Information shown:
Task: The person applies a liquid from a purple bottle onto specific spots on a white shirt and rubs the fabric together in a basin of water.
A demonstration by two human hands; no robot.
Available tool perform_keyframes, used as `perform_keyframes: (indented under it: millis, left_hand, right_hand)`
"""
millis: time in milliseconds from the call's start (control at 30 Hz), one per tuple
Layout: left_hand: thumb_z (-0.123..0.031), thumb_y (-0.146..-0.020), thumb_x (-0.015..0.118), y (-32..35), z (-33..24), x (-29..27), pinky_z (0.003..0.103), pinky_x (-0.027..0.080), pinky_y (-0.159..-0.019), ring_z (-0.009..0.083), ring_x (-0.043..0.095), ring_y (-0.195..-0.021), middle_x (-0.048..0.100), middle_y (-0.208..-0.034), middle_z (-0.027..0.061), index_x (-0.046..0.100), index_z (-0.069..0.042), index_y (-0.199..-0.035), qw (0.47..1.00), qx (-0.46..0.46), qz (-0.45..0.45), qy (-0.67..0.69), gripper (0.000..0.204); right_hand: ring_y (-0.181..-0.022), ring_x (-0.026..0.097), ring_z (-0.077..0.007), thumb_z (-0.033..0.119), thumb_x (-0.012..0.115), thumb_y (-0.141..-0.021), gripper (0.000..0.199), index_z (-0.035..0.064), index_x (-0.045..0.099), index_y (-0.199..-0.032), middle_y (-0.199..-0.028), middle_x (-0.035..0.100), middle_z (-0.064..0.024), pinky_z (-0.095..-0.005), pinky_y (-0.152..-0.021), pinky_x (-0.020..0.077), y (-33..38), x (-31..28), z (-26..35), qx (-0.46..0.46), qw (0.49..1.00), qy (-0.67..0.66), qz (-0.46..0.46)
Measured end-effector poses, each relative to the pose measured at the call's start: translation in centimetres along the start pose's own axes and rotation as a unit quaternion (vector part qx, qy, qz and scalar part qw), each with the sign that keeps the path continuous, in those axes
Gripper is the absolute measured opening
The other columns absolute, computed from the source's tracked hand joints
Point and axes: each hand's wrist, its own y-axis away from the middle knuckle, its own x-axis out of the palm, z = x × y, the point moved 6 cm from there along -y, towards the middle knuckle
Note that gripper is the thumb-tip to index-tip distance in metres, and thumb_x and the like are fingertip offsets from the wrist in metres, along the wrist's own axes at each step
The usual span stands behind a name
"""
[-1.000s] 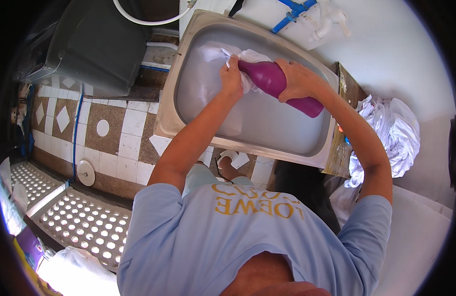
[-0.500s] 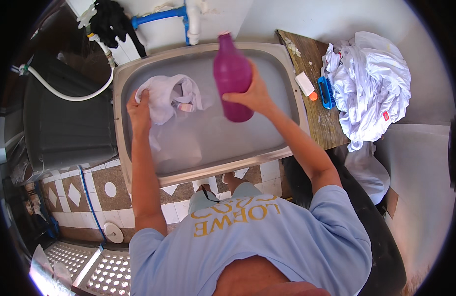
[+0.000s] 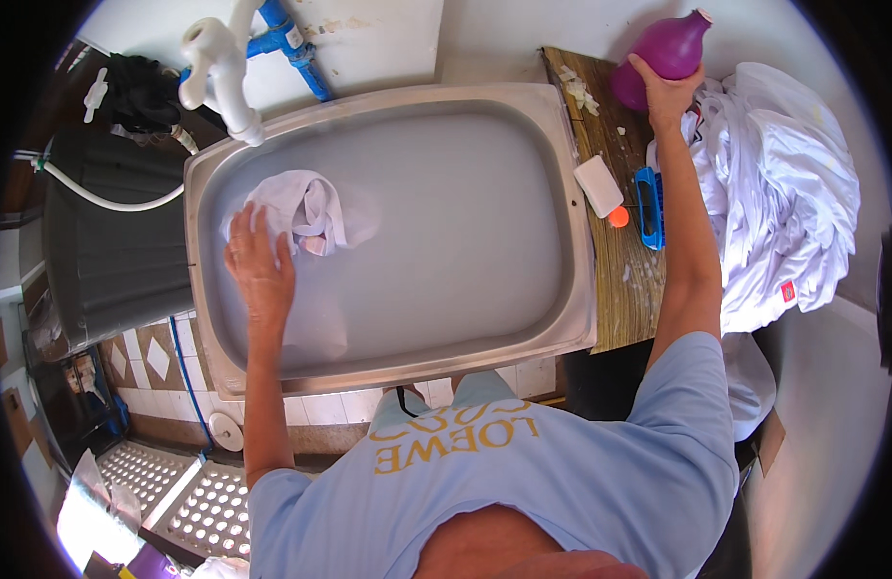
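My left hand (image 3: 260,265) lies with its fingers spread at the edge of a bunched white garment (image 3: 296,198), which sits partly sunk in cloudy water on the left side of the metal sink (image 3: 583,280). My right hand (image 3: 670,96) is stretched out to the far right, wrapped round a purple bottle (image 3: 663,50). The bottle is tilted, its uncapped-looking neck toward the upper right, over the far end of the wooden board. Whether its base touches the board cannot be made out.
On the wooden board (image 3: 624,309) lie a white bar of soap (image 3: 598,185), a small orange cap (image 3: 617,217) and a blue brush (image 3: 648,207). A heap of white clothes (image 3: 783,193) stands at the right. A white tap (image 3: 219,77) overhangs the sink's back left corner.
My right hand has carried the bottle from above the sink to the far right board. The left hand has loosened from the garment, which now lies lower in the water.
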Motion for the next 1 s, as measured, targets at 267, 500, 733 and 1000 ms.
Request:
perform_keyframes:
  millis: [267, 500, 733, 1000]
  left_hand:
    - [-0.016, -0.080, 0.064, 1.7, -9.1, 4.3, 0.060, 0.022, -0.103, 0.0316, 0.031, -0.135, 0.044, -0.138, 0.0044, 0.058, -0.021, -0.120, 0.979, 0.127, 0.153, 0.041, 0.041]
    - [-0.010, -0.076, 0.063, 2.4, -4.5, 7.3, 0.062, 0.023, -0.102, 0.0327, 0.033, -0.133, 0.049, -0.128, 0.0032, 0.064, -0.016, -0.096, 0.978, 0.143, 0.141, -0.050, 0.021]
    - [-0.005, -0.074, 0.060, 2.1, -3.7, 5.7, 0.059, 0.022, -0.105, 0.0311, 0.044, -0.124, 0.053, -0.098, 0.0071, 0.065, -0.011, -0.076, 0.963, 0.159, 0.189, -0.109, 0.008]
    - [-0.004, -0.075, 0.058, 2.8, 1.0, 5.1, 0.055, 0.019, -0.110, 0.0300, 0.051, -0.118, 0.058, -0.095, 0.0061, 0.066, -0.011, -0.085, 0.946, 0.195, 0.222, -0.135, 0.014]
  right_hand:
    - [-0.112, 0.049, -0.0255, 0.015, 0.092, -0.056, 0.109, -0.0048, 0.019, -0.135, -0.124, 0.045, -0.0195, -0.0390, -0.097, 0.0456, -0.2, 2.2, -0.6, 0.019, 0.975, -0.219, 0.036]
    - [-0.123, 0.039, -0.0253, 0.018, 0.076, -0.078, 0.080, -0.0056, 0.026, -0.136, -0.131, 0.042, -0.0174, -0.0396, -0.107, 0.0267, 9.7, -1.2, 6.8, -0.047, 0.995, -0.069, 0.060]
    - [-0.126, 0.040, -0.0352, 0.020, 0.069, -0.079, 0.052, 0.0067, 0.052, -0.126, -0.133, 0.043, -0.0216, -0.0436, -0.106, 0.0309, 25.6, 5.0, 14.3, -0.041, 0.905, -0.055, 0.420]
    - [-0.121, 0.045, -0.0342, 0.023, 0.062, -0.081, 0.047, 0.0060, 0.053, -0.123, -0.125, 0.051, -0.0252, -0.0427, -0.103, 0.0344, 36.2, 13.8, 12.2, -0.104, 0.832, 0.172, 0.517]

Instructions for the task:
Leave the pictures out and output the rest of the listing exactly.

Output below:
Task: The person applies a liquid from a purple bottle onto specific spots on a white shirt and rubs the fabric together in a basin of water.
A demonstration by two human hands; no robot.
Available tool perform_keyframes, used as `perform_keyframes: (indented under it: millis, left_hand, right_hand)`
"""
millis: time in milliseconds from the call's start (control at 30 Hz), one per tuple
Layout: left_hand: thumb_z (-0.123..0.031), thumb_y (-0.146..-0.020), thumb_x (-0.015..0.118), y (-32..35), z (-33..24), x (-29..27), pinky_z (0.003..0.103), pinky_x (-0.027..0.080), pinky_y (-0.159..-0.019), ring_z (-0.009..0.083), ring_x (-0.043..0.095), ring_y (-0.195..-0.021), middle_x (-0.048..0.100), middle_y (-0.208..-0.034), middle_z (-0.027..0.061), index_x (-0.046..0.100), index_z (-0.069..0.042), index_y (-0.199..-0.035), qw (0.47..1.00), qx (-0.46..0.46), qz (-0.45..0.45), qy (-0.67..0.69), gripper (0.000..0.204); right_hand: ring_y (-0.181..-0.022), ring_x (-0.026..0.097), ring_z (-0.077..0.007), thumb_z (-0.033..0.119), thumb_x (-0.012..0.115), thumb_y (-0.141..-0.021), gripper (0.000..0.199), index_z (-0.035..0.064), index_x (-0.045..0.099), index_y (-0.199..-0.032), middle_y (-0.199..-0.028), middle_x (-0.035..0.100), middle_z (-0.064..0.024), pinky_z (-0.095..-0.005), pinky_y (-0.152..-0.021), pinky_x (-0.020..0.077), y (-33..38), x (-31..28), z (-26..35), qx (-0.46..0.46), qw (0.49..1.00), qy (-0.67..0.66), qz (-0.46..0.46)
Measured end-effector poses, each relative to the pose measured at the call's start: translation in centimetres along the start pose's own axes and rotation as a unit quaternion (vector part qx, qy, qz and scalar part qw), each with the sign that keeps the path continuous, in those axes
Gripper is the absolute measured opening
The other columns absolute, computed from the source's tracked hand joints
Point and axes: each hand's wrist, its own y-axis away from the middle knuckle, its own x-axis out of the palm, z = x × y, the point moved 6 cm from there along -y, towards the middle knuckle
Note that gripper is the thumb-tip to index-tip distance in metres, and thumb_x and the like are fingertip offsets from the wrist in metres, along the wrist's own axes at each step
The usual span stands behind a name
"""
[-1.000s] 
[-0.500s] 
[+0.000s] 
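My left hand (image 3: 260,265) lies with its fingers spread at the edge of a bunched white garment (image 3: 296,198), which sits partly sunk in cloudy water on the left side of the metal sink (image 3: 583,280). My right hand (image 3: 670,96) is stretched out to the far right, wrapped round a purple bottle (image 3: 663,50). The bottle is tilted, its uncapped-looking neck toward the upper right, over the far end of the wooden board. Whether its base touches the board cannot be made out.
On the wooden board (image 3: 624,309) lie a white bar of soap (image 3: 598,185), a small orange cap (image 3: 617,217) and a blue brush (image 3: 648,207). A heap of white clothes (image 3: 783,193) stands at the right. A white tap (image 3: 219,77) overhangs the sink's back left corner.
My right hand has carried the bottle from above the sink to the far right board. The left hand has loosened from the garment, which now lies lower in the water.
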Motion for the next 1 s, as measured, targets at 267, 500, 733 and 1000 ms.
Request:
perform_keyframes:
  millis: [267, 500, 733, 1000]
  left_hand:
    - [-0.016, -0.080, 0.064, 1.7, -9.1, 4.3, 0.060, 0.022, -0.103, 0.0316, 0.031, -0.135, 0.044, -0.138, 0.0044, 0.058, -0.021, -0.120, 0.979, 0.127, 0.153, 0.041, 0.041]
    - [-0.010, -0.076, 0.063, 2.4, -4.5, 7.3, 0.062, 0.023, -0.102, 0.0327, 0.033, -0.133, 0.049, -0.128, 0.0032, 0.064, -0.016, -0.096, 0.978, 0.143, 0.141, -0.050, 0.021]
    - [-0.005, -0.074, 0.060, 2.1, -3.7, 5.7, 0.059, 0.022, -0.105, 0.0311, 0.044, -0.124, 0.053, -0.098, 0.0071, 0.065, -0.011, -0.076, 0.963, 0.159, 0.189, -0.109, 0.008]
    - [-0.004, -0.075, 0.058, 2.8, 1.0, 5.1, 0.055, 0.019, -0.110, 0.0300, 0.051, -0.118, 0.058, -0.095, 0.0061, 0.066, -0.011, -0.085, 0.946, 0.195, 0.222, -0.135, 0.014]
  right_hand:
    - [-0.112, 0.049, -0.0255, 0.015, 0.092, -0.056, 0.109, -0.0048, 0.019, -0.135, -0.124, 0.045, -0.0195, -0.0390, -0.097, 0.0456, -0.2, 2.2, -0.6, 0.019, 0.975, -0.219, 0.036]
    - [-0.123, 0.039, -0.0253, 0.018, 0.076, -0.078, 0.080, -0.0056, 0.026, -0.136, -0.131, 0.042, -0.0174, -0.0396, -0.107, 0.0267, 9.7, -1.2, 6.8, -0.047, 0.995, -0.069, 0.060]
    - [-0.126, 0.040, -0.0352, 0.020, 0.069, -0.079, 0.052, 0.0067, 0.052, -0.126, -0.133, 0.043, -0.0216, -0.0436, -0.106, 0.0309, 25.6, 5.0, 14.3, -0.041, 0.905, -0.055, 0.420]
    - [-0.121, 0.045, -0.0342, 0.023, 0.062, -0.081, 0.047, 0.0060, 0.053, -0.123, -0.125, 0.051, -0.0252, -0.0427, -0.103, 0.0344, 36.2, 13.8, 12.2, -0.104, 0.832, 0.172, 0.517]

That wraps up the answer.